İfadesinde liseyi Adana'da bitirdiğini ve ilk albümünü 1998 yılında çıkardığını belirten Taş, 2000 yılında ABD'ye gittiğini, burada New York Film Akademisi'ni bitirdikten sonra 2002 yılında Türkiye'ye döndüğünü anlattı. Türkiye'ye döndükten sonra tekrar kaset çıkardığını ancak istenilen satış rakamlarına ulaşamadığını dile getiren Taş'ın, 2005'ten sonra da kaset çıkarmayı bıraktığını ve değişik TV'lerde programlar yaptığını anlattığı kaydedildi.
"GAZETENİN MAGAZİN AĞIRLIKLI OLACAĞI SÖYLENDİ"
Sosyal medyada popüler biri olduğunu ve Twitter'de 1 milyon 600 bin takipçisi olduğunu söyleyen Taş'ın, kapatılan Meydan Gazetesi'nin genel yayın yönetmeni Levent Kenez'in gazetede yazması için kendisine teklifte bulunduğunu, uzun süreden beri işsiz olduğu için de Kenez'in teklifini kabul ettiğini söylediği öğrenildi.
Taş'ın, "Levent Kenez bana ilk iş teklif ettiğinde ona Atatürkçü, laik ve demokrat biri oldumuğu ifade etmiştim.

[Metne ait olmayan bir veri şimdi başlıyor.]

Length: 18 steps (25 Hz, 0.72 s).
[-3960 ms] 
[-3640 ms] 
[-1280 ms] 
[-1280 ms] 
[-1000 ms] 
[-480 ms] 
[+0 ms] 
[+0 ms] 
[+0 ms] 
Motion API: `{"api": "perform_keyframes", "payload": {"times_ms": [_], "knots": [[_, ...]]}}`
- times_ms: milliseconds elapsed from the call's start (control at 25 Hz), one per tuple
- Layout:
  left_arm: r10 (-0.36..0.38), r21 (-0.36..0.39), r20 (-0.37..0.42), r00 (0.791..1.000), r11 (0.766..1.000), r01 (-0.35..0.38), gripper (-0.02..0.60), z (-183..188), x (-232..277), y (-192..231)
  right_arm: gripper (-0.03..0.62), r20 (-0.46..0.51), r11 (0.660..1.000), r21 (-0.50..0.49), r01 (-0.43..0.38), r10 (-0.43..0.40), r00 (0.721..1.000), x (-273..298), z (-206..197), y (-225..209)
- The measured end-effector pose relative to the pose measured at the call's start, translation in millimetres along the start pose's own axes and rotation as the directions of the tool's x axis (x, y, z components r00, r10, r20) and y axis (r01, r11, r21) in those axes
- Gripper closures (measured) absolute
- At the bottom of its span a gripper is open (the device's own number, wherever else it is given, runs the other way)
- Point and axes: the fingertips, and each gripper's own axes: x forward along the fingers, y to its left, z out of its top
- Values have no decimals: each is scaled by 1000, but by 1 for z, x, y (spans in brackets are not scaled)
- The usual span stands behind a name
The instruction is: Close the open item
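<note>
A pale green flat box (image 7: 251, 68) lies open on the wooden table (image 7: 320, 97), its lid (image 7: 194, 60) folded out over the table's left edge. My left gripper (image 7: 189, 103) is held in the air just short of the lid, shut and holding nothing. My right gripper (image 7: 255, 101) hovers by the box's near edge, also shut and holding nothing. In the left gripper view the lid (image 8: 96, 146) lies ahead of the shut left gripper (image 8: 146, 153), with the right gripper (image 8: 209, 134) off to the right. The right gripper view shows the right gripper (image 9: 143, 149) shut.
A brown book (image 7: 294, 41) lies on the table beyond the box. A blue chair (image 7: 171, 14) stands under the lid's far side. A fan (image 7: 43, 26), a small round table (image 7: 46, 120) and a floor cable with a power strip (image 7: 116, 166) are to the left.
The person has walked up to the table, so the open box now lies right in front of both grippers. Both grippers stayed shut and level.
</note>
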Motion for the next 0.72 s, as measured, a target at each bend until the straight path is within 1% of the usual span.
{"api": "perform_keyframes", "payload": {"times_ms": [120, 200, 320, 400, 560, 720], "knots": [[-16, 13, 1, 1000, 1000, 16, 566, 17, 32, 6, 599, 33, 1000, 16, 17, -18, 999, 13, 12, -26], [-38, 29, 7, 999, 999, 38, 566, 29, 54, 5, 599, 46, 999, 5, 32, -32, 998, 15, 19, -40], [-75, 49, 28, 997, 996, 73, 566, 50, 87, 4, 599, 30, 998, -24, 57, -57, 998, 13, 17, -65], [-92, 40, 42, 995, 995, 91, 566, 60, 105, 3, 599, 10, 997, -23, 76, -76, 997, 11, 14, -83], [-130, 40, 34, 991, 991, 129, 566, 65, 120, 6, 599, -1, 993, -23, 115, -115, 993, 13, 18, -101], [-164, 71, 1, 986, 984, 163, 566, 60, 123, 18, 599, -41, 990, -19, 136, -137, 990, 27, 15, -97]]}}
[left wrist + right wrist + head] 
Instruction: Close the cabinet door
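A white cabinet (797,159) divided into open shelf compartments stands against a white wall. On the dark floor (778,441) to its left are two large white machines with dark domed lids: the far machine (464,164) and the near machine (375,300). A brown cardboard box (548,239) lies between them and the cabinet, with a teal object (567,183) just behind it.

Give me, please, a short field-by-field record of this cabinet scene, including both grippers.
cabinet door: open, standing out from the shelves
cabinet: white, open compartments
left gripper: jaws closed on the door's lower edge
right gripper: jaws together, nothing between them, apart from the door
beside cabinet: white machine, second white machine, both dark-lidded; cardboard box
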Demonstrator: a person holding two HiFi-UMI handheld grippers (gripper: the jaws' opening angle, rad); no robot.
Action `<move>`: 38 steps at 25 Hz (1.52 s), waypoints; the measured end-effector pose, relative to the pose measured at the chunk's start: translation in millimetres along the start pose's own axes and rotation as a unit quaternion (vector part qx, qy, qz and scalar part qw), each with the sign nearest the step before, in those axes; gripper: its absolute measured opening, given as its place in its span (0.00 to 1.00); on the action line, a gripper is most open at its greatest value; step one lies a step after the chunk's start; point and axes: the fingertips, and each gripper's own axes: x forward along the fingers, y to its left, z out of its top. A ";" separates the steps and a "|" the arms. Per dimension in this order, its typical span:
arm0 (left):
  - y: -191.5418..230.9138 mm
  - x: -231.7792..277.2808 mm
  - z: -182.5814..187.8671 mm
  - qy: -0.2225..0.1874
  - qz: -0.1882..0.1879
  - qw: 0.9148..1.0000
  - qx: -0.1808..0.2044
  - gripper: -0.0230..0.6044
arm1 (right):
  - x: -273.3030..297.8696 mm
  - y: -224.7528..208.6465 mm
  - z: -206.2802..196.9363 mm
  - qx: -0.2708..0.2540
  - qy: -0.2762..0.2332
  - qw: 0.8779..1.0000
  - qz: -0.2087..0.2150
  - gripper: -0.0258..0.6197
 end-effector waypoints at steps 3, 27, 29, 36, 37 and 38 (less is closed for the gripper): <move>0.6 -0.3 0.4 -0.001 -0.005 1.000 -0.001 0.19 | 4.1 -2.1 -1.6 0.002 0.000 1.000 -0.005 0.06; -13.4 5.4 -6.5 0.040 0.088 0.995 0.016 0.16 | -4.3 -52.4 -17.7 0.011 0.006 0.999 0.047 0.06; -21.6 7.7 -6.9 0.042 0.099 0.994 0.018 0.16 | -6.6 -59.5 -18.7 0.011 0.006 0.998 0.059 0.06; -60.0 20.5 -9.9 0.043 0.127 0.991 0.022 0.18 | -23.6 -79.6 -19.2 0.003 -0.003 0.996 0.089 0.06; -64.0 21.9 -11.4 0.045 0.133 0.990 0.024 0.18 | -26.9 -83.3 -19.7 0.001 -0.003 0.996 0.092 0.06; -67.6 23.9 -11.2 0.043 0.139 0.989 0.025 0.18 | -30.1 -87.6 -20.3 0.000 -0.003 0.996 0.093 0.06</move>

Kendisi de bana gazetenin magazin ağırlıklı olacağını söylemişti. Ben de bu sebeple kabul ettim" dediği belirtildi.
"BİLSEYDİM, SELAM DAHİ VERMEZDİM"
İfadesinde FETÖ'nün hedefi ve amacı doğrultusunda herhangi bir eylemde bulunmadığını, himmet adı altında herhangi bir maddi desteği olmadığını dile getiren Taş'ın, darbe girişimine ilk tepki verenlerden biri olduğunu söylediği öğrenildi. Taş'ın, "15 Temmuz'da evimdeydim. Darbe girişimini twitter üzerinde öğrendim. İlk tepki veren insanlardan biriyim. Bu örgütün silahlı terör örgütü olduğu kanaatine 15 Temmuz tarihinden sonra sahip oldum. Kamuoyunun çoğunluğu da bu tarihten sonra bu örgütün silahlı terör örgütü sonucuna vardılar. Eğer bu gazetede çalıştığım için suçlu isem, benim devletim silahlı terör örgütünün gazete çıkarmasına neden izin vermiştir. Ben böyle bir yapılanma içinde olduklarını bilseydim, değil gazetelerinde çalışmayı, selam dahi vermezdim" dediği belirtildi.
SERBEST BIRAKILMAYI TALEP ETTİ
İfadesinde Ergenekon davasını en çok eleştirenlerden biri olduğunu vurgulayan Taş'ın, sabit ikametgah sahibi olduğunu, kaçmasının söz konusu bile olmayacağını belirterek mahkemeden salıverilmeyi talep ettiği kaydedildi.